As teacher-evaluation policies continue to emerge, several states are adding flesh to the outlines made in state law or in their winning Race to the Top bids.

Tennessee's Teacher Evaluation Advisory Committee has released its blueprint for the state. You may recall that, according to a state law passed last year, 50% of the evaluation must be based on student academic achievement (35% on growth in test scores and 15% on alternate measures, such as graduation rates). The state eventually won a $500 million grant in the federal competition.

For teachers in non-tested grades and subjects, the state will for now use schoolwide value-added growth rather than individual teacher value-added measures.

As much as teachers' unions have concerns about value-added for individual teacher evaluations, they're even less sanguine about using schoolwide growth measures. That's partly because individual teachers' ratings will be based on the achievement of students with whom the teacher may have no contact.

Contrast Tennessee's approach with that of Rhode Island and select New York districts, which are developing alternative measures for non-value-added grade...

In other news, Tennessee approved the Teacher Advancement Program's rubric for the four required principal observations that make up the other part of each teacher's evaluation. And Gov. Bill Haslam approved a bill that would tie the still-emerging evaluations to the state's tenure-granting process.

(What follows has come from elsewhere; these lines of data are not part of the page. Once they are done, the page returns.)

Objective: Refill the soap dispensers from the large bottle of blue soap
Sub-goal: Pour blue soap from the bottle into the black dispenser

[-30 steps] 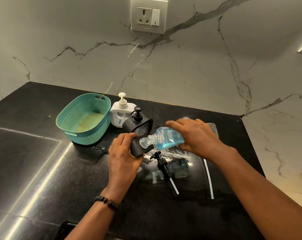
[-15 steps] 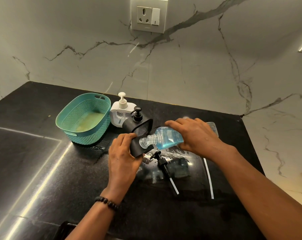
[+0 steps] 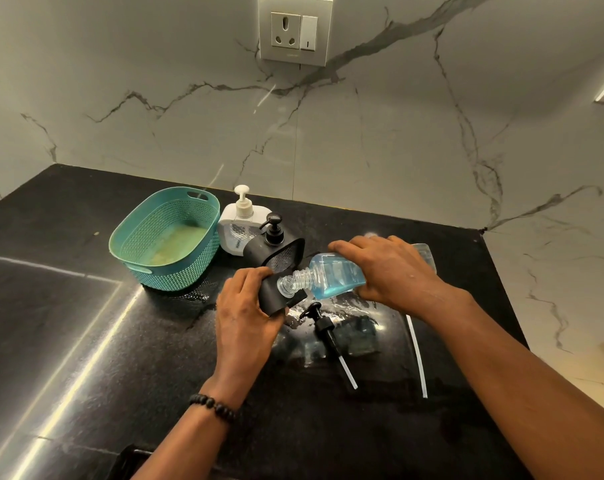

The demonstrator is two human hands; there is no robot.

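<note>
**Blue soap bottle tipped over black dispenser**

Black counter, white marble wall behind, socket up top.

Far left: teal basket upright on the counter, yellowish patch on its floor. Just right of it, touching or nearly so, a white dispenser with its pump on, upright. In front of that and overlapping it, a black dispenser with pump on, tilted look from this angle; can't tell if the two touch.

Centre: left hand, bead bracelet on the wrist, fingers wrapped tight around a second black dispenser, which is pump-less and leaned toward the right. Bottle, clear with blue soap, lies near horizontal, threaded neck pointing left and resting at the held dispenser's top. Soap pools in the lower side of the bottle; can't tell if any is flowing. Right hand clamps the bottle from above, fingers curled over its body, rear end of the bottle sticking out past the hand.

Below the bottle: loose black pump lying on the counter, white tube pointing toward the camera. Wet smears around it. Right of that, under the right forearm, a separate white tube lying flat.
</note>
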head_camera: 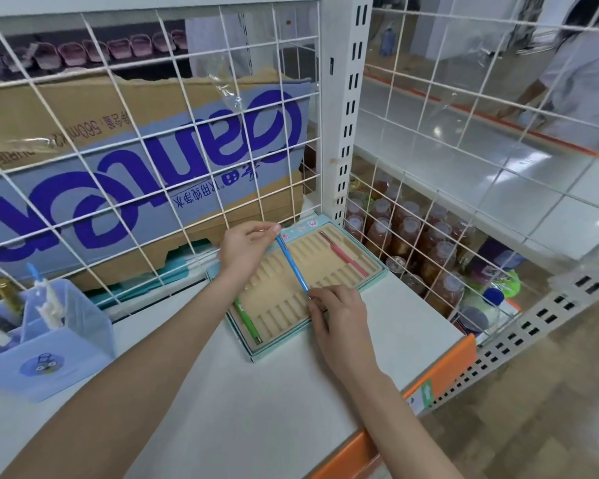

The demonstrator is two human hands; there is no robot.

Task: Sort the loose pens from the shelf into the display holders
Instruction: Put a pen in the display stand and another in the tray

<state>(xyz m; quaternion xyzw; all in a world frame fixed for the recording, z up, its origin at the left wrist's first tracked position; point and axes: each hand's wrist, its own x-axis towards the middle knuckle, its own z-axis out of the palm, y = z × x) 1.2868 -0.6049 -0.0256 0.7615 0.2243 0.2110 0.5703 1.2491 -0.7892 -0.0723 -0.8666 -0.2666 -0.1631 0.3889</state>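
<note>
A beige slotted display holder [329, 261] in a light blue frame lies on the white shelf [256, 409]. A blue pen [293, 266] stretches across its grooves. My left hand [244, 248] pinches the pen's far end, and my right hand [338, 311] pinches its near tip at the holder's front edge. A pink pen [346, 255] sits in a groove on the right side. A green pen [247, 321] lies in the leftmost groove.
A blue plastic organizer [66, 326] with pens stands at the left. A white wire grid [146, 160] backs the shelf, with a cardboard box [135, 167] behind it. Bottled drinks [408, 236] fill the lower shelf at right. The orange shelf edge [443, 357] runs along the front.
</note>
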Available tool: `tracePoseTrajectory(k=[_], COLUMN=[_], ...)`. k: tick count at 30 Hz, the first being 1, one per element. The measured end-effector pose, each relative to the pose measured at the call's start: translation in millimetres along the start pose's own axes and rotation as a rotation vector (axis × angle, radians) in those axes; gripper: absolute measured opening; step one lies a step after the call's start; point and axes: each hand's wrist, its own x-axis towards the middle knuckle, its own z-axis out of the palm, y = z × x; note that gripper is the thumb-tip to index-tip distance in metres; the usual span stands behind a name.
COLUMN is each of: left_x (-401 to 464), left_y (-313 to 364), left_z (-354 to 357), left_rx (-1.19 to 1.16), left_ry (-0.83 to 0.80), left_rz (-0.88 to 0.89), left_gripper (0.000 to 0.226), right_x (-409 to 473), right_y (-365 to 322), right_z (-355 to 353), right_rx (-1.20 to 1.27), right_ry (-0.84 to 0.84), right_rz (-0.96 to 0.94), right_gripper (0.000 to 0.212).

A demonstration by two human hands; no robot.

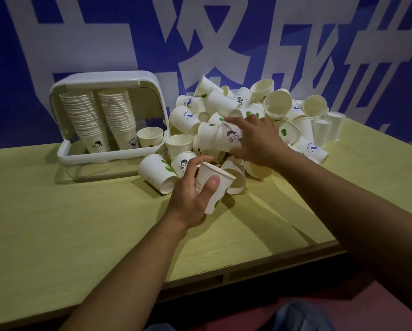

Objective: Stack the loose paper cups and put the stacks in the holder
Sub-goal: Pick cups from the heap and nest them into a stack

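Gripping one white paper cup [212,187], the left hand [190,197] hovers; the right hand [255,137] grasps another cup [228,139]; two stacks [104,118] fill the white plastic holder [64,149].

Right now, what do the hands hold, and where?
Left hand grips a paper cup round its side. Right hand grasps a girl-print cup in the pile.
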Motion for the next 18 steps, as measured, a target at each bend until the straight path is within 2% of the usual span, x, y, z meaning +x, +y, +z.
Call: tracePoseTrajectory(k=[4, 7, 14, 18], left_x=[-1, -1, -3, -4], left_y=[2, 3, 8, 9], left_z=[1, 3, 6, 7], left_rx=[-0.031, -0.037, -0.049, -0.047], left_ry=[-0.017, -0.036, -0.056, -0.059], left_rz=[-0.011, -0.012, 0.012, 0.022], left_gripper=[0.045, 0.056, 0.071, 0.079], right_x=[-17, -37, -61, -69], right_y=[8, 6, -6, -13], right_z=[-12, -17, -13, -8], right_rx=[0.307, 0.498, 0.714, 0.806], right_ry=[0.095, 0.075, 0.053, 0.04], right_rz=[-0.024, -0.068, -0.094, -0.048], right_gripper=[0.081, 0.079, 0.066, 0.071])
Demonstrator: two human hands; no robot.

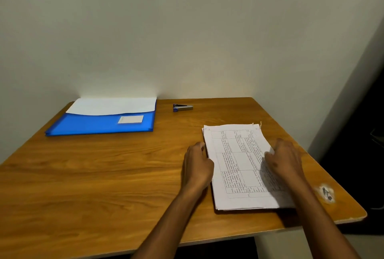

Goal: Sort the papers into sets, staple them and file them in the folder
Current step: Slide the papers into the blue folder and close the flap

Colorado's Council for Educator Effectiveness, meanwhile, just released nearly 200 pages of recommendations on teacher evaluation. A bill approved by the legislature last year, S. 191, requires performance-based teacher evaluations for all teachers, which will ultimately be linked to tenure-granting, layoff, and dismissal decisions.

The report lays out a specific evaluation framework for the state, but there will be flexibility for districts to weight some of the components according to local needs, as the Denver Post reports.

Two things in the Colorado report warrant a particular mention. First, the panel report underscores that the system should help support the development of better teachers, not just "sort" them into categories. Second, it outlines the challenges that different kinds of teachers and schools—i.e., rural, urban, high school, elementary school—might face in putting the system into practice.